Matina Razafimahefa, une auto-entrepreneuse franco-malgache de 20 ans, propose des formations de développeur en partenariat avec des entreprises locales. L’idée, faire assumer une partie du coût de la formation par le futur employeur, le jeune pouvant rembourser sa part une fois son premier salaire empoché.

« Je suis encore étudiante, je suis une femme et je n’ai pas vraiment la fibre tech’, je pars avec pas mal de handicaps ! », s’amuse Matina Razafimahefa, avant d’éclater de rire. Pourtant pas de quoi faire peur à cette jeune auto-entrepreneuse franco-malgache, qui a lancé, à tout juste 20 ans, la start-up Sayna, qui a pour ambition de former des développeurs à Madagascar, sur le modèle de l’École 42 créée par Xavier Niel.

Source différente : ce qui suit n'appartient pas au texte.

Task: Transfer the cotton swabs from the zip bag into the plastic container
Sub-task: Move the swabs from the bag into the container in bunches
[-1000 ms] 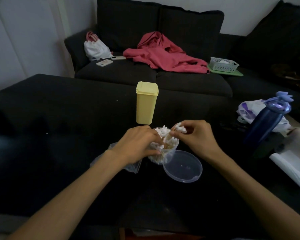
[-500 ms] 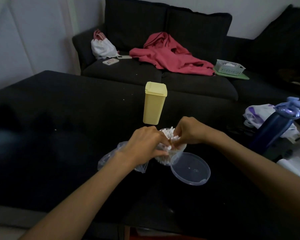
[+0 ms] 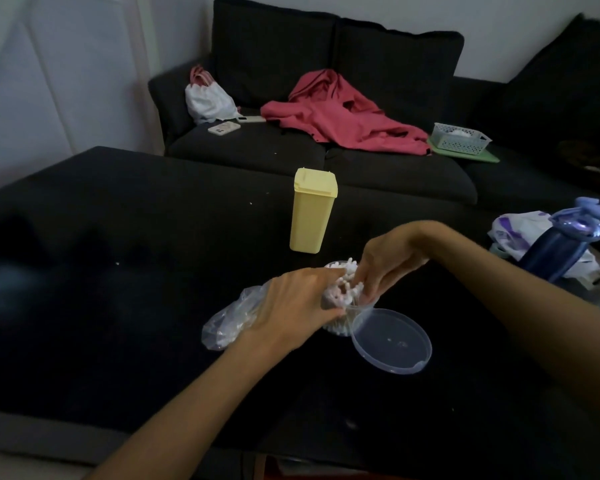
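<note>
A small clear plastic container stands on the dark table, packed with upright white cotton swabs. My left hand curls round the container's left side and steadies it. My right hand reaches down from the right, its fingertips pinching and pressing the swab tops into the container. The crumpled clear zip bag lies under and behind my left wrist. The container's round clear lid lies open-side up just to the right.
A tall yellow plastic box stands just behind the container. A dark blue bottle and a white-and-purple bag sit at the table's right edge. Behind the table a black sofa holds a red garment, a phone and a basket.
My right hand dropped from holding a small bunch of swabs above the container to pressing down among the swabs. The camera view shifted slightly. My left hand stays on the container.
</note>
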Motion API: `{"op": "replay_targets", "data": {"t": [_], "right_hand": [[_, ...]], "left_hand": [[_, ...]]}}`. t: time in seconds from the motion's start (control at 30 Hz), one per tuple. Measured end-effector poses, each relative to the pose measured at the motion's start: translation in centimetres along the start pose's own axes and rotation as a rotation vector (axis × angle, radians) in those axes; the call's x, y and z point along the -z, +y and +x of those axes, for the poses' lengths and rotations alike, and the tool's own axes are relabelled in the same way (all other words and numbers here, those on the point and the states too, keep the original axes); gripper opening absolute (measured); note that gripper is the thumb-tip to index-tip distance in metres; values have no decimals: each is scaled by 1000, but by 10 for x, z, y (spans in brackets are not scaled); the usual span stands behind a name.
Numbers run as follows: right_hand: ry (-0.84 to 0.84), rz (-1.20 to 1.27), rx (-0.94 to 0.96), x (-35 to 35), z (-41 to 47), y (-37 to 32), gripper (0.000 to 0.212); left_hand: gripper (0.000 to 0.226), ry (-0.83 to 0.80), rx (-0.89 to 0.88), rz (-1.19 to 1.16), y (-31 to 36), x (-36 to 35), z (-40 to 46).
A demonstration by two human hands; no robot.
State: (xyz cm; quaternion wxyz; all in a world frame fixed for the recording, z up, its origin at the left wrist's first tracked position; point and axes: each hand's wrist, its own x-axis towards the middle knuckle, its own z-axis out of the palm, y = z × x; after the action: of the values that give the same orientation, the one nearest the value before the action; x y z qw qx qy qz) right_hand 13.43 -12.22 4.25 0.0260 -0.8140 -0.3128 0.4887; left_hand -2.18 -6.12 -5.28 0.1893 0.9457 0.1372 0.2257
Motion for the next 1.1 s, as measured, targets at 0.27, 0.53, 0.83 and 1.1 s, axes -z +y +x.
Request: {"op": "replay_targets", "data": {"t": [0.27, 0.53, 0.83, 1.1], "right_hand": [[95, 264, 88, 4, -14, 18, 15], [314, -8, 161, -21, -7, 29, 11], [411, -75, 225, -25, -18, 53, 12], [559, 195, 268, -34, 1, 65, 6]], "left_hand": [[37, -48, -121, -51, 5, 0, -8], [22, -80, -236, 25, 1, -3, -3], [27, -70, -269, 29, 1, 2, -2], [36, -114, -209, 158, 5, -3, 14]]}}
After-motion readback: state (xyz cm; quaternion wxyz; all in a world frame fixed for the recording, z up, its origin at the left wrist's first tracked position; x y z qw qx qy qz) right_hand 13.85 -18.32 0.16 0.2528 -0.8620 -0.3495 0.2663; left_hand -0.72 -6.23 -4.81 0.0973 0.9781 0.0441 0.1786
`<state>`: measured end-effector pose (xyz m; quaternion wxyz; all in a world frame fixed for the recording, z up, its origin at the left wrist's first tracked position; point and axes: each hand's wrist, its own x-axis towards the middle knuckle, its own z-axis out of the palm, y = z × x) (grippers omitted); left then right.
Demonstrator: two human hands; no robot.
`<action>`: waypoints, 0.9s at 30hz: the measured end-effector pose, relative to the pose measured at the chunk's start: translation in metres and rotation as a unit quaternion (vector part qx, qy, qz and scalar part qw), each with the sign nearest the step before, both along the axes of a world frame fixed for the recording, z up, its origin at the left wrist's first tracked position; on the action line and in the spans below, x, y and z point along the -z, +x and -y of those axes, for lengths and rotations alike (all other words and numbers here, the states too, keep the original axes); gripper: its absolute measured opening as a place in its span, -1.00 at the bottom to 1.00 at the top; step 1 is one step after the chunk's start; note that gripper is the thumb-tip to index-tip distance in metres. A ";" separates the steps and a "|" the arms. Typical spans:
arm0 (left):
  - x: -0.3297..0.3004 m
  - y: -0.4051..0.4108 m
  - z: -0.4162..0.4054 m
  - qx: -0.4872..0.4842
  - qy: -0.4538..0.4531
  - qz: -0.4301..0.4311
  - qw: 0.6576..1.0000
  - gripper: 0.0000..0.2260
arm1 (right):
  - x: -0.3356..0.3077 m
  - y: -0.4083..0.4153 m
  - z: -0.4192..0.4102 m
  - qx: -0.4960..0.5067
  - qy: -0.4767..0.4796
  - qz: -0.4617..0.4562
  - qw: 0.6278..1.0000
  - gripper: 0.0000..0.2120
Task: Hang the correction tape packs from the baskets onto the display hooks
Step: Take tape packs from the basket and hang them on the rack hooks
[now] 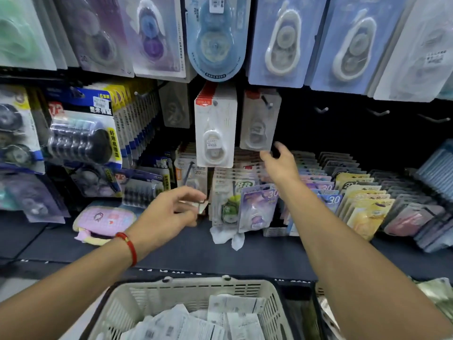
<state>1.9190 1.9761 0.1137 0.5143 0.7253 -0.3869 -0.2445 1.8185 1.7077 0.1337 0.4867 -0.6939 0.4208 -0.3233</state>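
A cream basket (247, 287) at the bottom holds several white correction tape packs (220, 320). Two white packs hang on hooks in the middle row: a sharp front one (215, 123) and a blurred one (259, 119) to its right. My right hand (279, 165) reaches up to the lower right corner of the blurred pack, thumb and fingers spread apart just below its edge. My left hand (171, 209) is lower, over the shelf, fingers curled, pinching a thin pale pack (202, 204) seen edge-on at its fingertips.
Bare hooks (378, 112) stick out of the dark back panel to the right. Large tape packs (277, 40) hang in the top row. Rows of coloured packs (355, 192) stand on the shelf. A pink pouch (105, 220) lies at left. A second, dark basket (318, 305) sits at right.
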 end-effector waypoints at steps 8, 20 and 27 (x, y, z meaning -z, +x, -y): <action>0.103 0.018 -0.142 -0.072 0.234 0.230 0.942 -0.70 | 0.086 -0.092 -0.062 -0.077 -0.272 -0.282 0.917 -0.71; 0.207 -0.013 -0.188 -0.228 0.362 0.015 0.904 -0.34 | 0.234 -0.233 -0.166 -0.170 -0.218 -0.601 0.750 -0.35; 0.210 -0.036 -0.145 -0.178 0.361 0.056 0.914 -0.24 | 0.234 -0.274 -0.156 -0.129 -0.242 -0.642 0.716 -0.37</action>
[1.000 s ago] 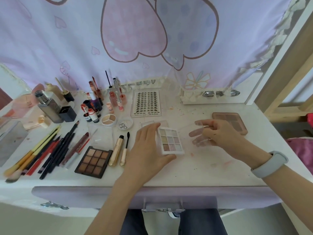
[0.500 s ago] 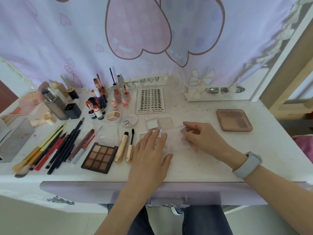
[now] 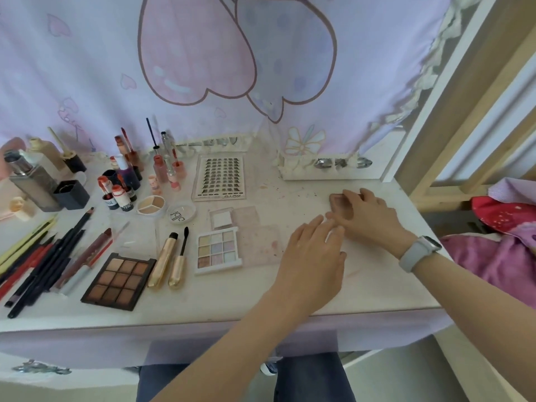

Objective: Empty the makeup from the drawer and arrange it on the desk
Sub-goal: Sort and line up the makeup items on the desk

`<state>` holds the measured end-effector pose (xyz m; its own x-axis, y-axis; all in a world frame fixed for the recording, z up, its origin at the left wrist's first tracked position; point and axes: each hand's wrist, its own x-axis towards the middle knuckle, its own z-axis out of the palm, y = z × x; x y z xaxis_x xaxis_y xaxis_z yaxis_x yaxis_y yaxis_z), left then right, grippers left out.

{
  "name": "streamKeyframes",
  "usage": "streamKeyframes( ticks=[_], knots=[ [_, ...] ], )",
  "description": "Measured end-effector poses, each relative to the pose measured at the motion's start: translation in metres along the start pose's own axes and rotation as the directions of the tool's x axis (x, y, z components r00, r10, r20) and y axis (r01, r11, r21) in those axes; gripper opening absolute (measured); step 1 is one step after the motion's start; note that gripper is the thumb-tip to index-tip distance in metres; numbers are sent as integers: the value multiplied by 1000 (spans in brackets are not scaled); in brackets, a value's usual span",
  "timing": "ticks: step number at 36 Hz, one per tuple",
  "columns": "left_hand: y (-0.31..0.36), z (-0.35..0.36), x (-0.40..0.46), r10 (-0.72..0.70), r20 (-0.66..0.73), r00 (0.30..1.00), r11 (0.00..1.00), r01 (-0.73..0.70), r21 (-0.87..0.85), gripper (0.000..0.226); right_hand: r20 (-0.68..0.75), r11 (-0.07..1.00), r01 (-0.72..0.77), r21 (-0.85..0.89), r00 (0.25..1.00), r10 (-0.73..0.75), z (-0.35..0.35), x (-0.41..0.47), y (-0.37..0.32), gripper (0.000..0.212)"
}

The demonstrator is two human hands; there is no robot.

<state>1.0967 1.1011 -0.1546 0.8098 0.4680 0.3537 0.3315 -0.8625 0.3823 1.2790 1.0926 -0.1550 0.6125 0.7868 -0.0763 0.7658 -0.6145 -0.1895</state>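
Your right hand (image 3: pixel 368 219) grips the pink palette (image 3: pixel 339 202) on the stained white desk (image 3: pixel 290 288); your left hand (image 3: pixel 313 256) hovers, fingers relaxed.

Place: my bedroom corner at home, used as a dressing desk.
Backdrop: lilac fabric curtain printed with pink hearts (image 3: pixel 200 53), hung behind my worn white desk top (image 3: pixel 362 285).
Frame: pale wooden bed posts (image 3: pixel 475 91) to my right.
Bedding: pink and red patterned cloth (image 3: pixel 499 256) beside the desk.
Surface: cosmetic stains, rows of makeup.
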Motion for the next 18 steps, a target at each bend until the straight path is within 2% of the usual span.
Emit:
streamKeyframes(
  ticks=[6, 8, 9, 11, 13, 15, 16, 18],
  knots=[
    [-7, 28, 7, -53, 202, 978, 997, 41, 62, 51, 101, 998, 47, 39, 994, -51, -15, 4, 13, 73],
    [-11, 34, 3, -45, 200, 979, 995, 27, 96, 52, 90, 985, 60, 159, 993, -75, -21, 1, 18, 65],
    [-13, 35, 3, -41, 189, 981, 996, 24, 90, 52, 65, 954, 76, 291, 993, -99, -25, 0, 20, 54],
    [-15, 36, 3, -37, 174, 984, 998, 28, 50, 52, 39, 805, 87, 587, 990, -136, -33, -7, 23, 34],
    [-15, 35, 4, -55, 156, 986, 997, 62, -39, 55, 103, 611, 37, 791, 976, -192, -39, -13, 28, 31],
    [-15, 32, 3, -118, 113, 987, 964, 141, -227, 69, 191, 435, -45, 899, 935, -298, -41, -23, 28, 36],
    [-14, 29, 3, -164, 99, 981, 921, 188, -341, 80, 217, 397, -67, 915, 912, -347, -40, -28, 27, 37],
    [-14, 24, 3, -230, 95, 968, 827, 246, -506, 98, 224, 427, -31, 904, 884, -410, -37, -36, 23, 40]
  ],
)
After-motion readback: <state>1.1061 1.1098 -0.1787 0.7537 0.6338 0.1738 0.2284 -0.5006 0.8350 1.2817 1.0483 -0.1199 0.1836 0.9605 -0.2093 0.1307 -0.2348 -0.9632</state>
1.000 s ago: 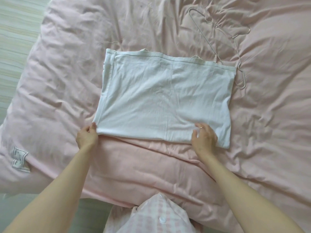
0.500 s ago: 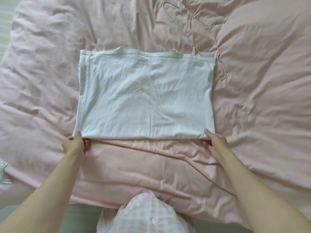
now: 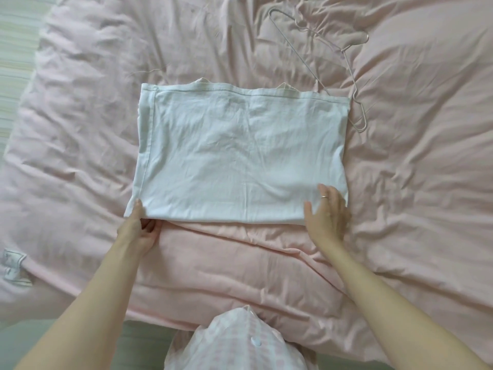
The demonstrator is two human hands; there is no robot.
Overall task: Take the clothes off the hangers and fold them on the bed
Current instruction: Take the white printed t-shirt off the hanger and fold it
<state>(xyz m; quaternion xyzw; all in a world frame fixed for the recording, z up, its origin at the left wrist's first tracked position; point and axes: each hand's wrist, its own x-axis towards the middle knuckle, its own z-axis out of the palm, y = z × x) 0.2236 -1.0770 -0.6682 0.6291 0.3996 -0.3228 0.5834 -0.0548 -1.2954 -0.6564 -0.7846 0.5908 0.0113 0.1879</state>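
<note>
A white garment (image 3: 240, 156), folded into a flat rectangle, lies in the middle of the pink bed (image 3: 413, 182). My left hand (image 3: 138, 228) pinches its near left corner, thumb on top and fingers curled under the edge. My right hand (image 3: 326, 212) rests flat on the near right corner, fingers spread and straight. A bare wire hanger (image 3: 349, 62) lies on the quilt beyond the garment's far right corner, its lower end touching that corner.
The rumpled pink quilt covers the whole bed. Its near edge (image 3: 186, 319) runs just in front of my body, and pale floor (image 3: 16, 49) shows at the left. A small bow patch (image 3: 12, 265) sits on the quilt at the near left.
My right hand has moved from beside the garment's near right corner onto the cloth, now lying flat on it. My left hand stays at the near left corner.
</note>
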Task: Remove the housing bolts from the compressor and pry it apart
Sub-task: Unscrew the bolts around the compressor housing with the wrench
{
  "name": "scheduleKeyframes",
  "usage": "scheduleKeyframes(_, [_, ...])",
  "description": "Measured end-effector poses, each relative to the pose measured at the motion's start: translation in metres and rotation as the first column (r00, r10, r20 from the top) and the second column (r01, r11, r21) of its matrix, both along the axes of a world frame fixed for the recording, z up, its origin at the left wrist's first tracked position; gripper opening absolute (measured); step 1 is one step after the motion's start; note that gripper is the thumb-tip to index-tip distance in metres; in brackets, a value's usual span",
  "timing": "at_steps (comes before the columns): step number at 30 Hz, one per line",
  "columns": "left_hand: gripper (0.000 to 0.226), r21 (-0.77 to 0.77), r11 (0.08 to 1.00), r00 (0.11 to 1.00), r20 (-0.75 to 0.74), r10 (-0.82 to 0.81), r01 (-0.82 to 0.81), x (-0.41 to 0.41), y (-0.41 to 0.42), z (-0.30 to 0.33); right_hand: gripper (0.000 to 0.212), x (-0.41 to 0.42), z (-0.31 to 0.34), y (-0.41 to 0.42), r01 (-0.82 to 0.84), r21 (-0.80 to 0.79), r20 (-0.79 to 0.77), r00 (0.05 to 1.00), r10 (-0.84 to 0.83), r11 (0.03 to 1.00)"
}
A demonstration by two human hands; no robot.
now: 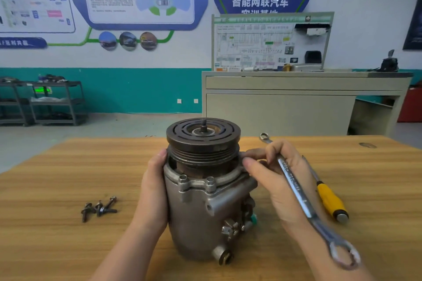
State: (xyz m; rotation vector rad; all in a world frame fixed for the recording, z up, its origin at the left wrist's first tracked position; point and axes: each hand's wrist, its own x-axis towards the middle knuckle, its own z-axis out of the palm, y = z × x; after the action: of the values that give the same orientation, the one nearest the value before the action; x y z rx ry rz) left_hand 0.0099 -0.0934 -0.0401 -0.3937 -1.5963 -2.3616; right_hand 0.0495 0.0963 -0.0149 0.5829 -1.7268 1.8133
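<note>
— Wooden bench (57, 178) in a workshop, posters hanging along the wall behind. What is sitting on it?

— One compressor (201, 212), standing upright near the middle of the near edge, with its dark grooved pulley (203, 137) facing up and a threaded shaft poking out of the centre.

— And the hands?

— Both are reaching in. The left hand (153, 189) is pressing flat against the compressor's left side, fingers (159, 155) curling round the housing just below the pulley. The right hand (276, 180) is lying against the right side, thumb and forefinger touching the housing rim, while the other fingers are closing narrow round one wrench (303, 198).

— How is the wrench lying?

— Slanting: its ring end is pointing away toward the far side of the bench, and the open end is hanging close to the camera, over the forearm.

— Bolts out?

— Loose bolts (99, 207) are lying in a small heap on the bench, left of the compressor and well apart from it. I am counting three, perhaps four; they are overlapping, so I cannot tell for sure. Two bolt bosses are showing on the front flange.

— Anything else?

— One screwdriver (328, 198) with a yellow handle, lying on the bench right of the right hand.
</note>
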Motion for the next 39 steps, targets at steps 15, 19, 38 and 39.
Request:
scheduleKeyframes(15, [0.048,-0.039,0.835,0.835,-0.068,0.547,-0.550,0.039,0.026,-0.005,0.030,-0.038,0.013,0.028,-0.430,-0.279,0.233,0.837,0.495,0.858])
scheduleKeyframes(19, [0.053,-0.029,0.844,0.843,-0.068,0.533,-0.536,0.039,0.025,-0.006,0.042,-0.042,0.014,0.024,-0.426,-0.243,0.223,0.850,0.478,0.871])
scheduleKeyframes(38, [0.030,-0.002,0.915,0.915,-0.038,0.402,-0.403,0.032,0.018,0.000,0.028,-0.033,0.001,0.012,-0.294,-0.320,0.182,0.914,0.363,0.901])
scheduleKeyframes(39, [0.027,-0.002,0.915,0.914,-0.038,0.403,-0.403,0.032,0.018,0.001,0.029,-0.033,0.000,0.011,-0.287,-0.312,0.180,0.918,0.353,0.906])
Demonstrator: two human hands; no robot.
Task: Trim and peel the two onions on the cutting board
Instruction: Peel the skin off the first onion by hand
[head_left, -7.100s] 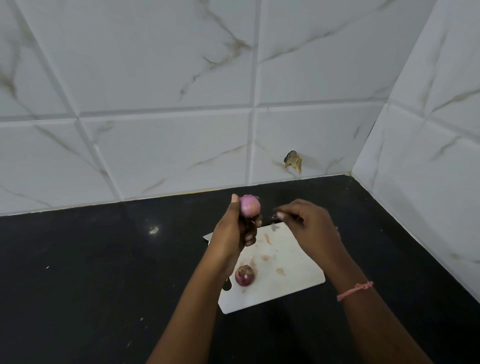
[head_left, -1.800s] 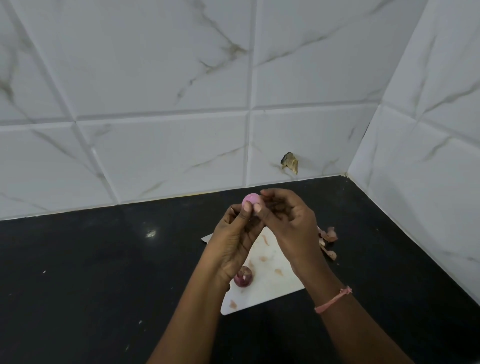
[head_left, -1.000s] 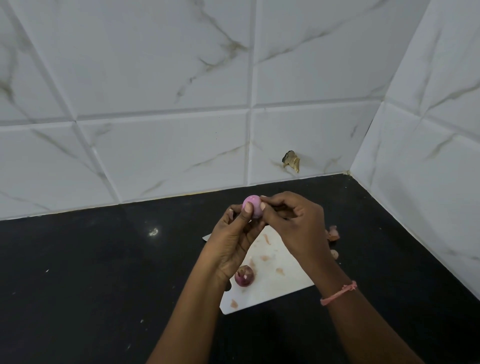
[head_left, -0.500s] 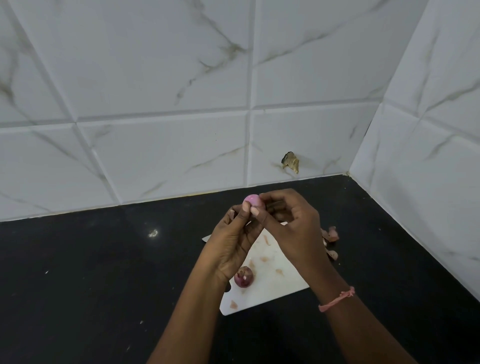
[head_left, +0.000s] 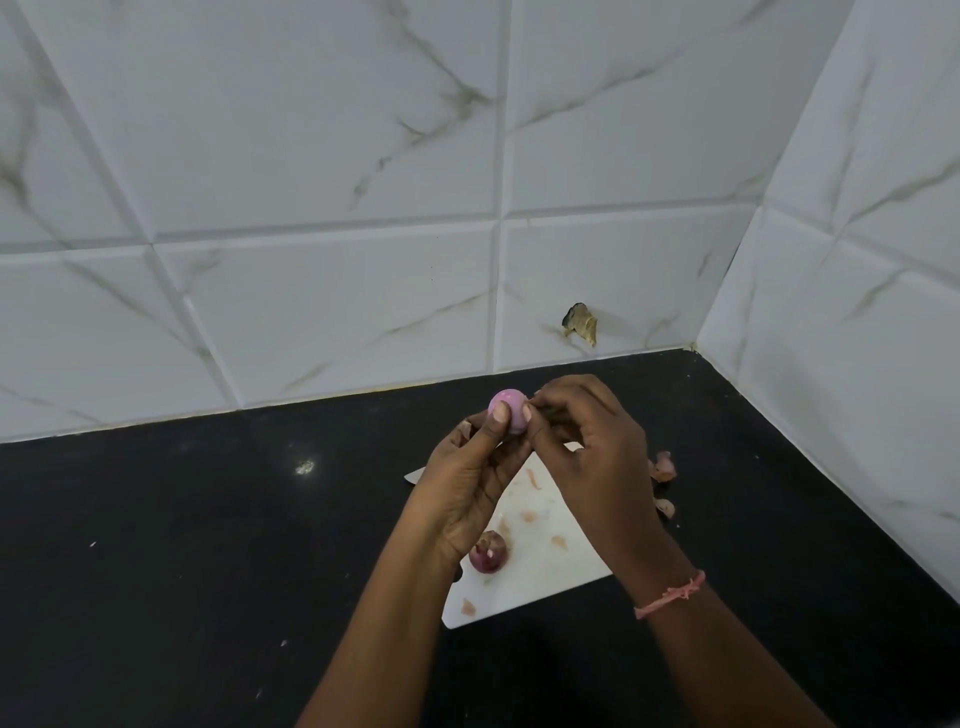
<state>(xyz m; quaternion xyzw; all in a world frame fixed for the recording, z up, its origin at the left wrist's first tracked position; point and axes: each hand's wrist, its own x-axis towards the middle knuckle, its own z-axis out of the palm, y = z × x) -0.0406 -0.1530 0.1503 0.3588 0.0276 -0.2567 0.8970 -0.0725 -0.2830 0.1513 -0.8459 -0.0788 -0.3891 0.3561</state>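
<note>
Pink, smooth and round: peeled onion (head_left: 508, 410) held up above the far end of the cutting board (head_left: 540, 566), pinched at the fingertips of the left hand (head_left: 470, 483), thumb pressed flat against its near face, remaining fingers curled up behind. Right hand (head_left: 587, 452) curled in from the other side, thumb and forefinger tips pinching at the onion's right edge, other fingers folded loosely beneath; whether a shred of skin sits between those tips, cannot tell. Thin pink thread bracelet (head_left: 670, 595) knotted round the right wrist.

Below the hands, white cutting board, flat, thin, smooth-faced, lying askew on the worktop (head_left: 182, 545) with one corner pointing away. Second onion (head_left: 487, 553) resting on the board just beside the left wrist: small, rounded, darker purple-red, dull papery skin partly on, pale cut end facing the camera. Scattered over the board, small pale-pink flakes of skin (head_left: 530, 515), thin and irregular. Off the board's right edge, on the worktop, a little heap of curled, dry, pinkish-brown peelings (head_left: 662, 467), partly hidden by the right hand.

Worktop black, polished stone-like, with a bright glint of reflected light and a few tiny pale specks. Behind and to the right, glossy white wall tiles (head_left: 337, 156) with grey-brown marble veining, meeting in a corner; one ragged brownish chipped patch (head_left: 580, 323) low on the back tile.
</note>
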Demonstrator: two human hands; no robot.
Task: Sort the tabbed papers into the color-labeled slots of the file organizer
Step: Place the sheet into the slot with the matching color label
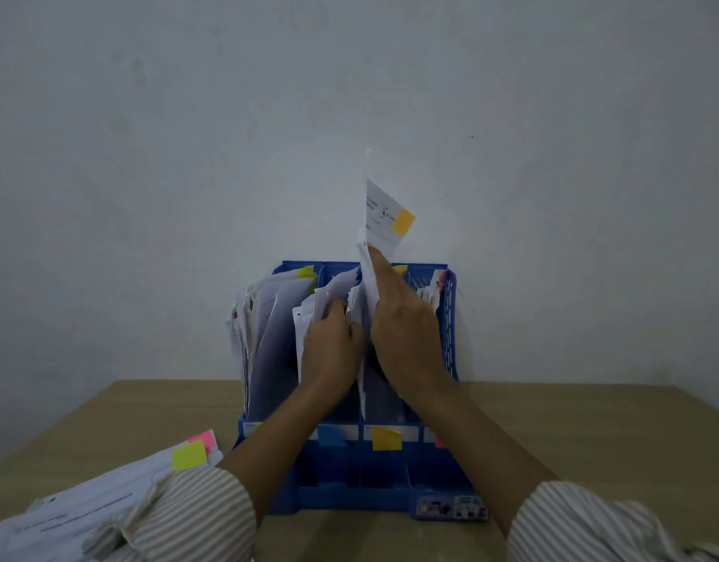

« Nous proposons une formation numérique, accessible et ouverte à tous, pour aider des jeunes Malgaches défavorisés et leur permettre de décrocher un CDI dans une entreprise locale », résume la jeune femme, en deuxième année de licence de Sciences politiques à la Sorbonne, à Paris. Le tout à bas coût, puisque c’est l’employeur lui-même qui financera l’apprentissage de l’étudiant.

Rêve d’enfant

Cette entreprise, Matina Razafimahefa en rêve depuis l’âge de quinze ans, lorsqu’elle est arrivée en France avec sa famille, après avoir vécu une partie de son enfance à Antananarivo, la capitale malgache. « En m’installant ici, je me suis rendu compte de la chance que j’avais d’avoir accès à une éducation gratuite et à internet », se rappelle-t-elle.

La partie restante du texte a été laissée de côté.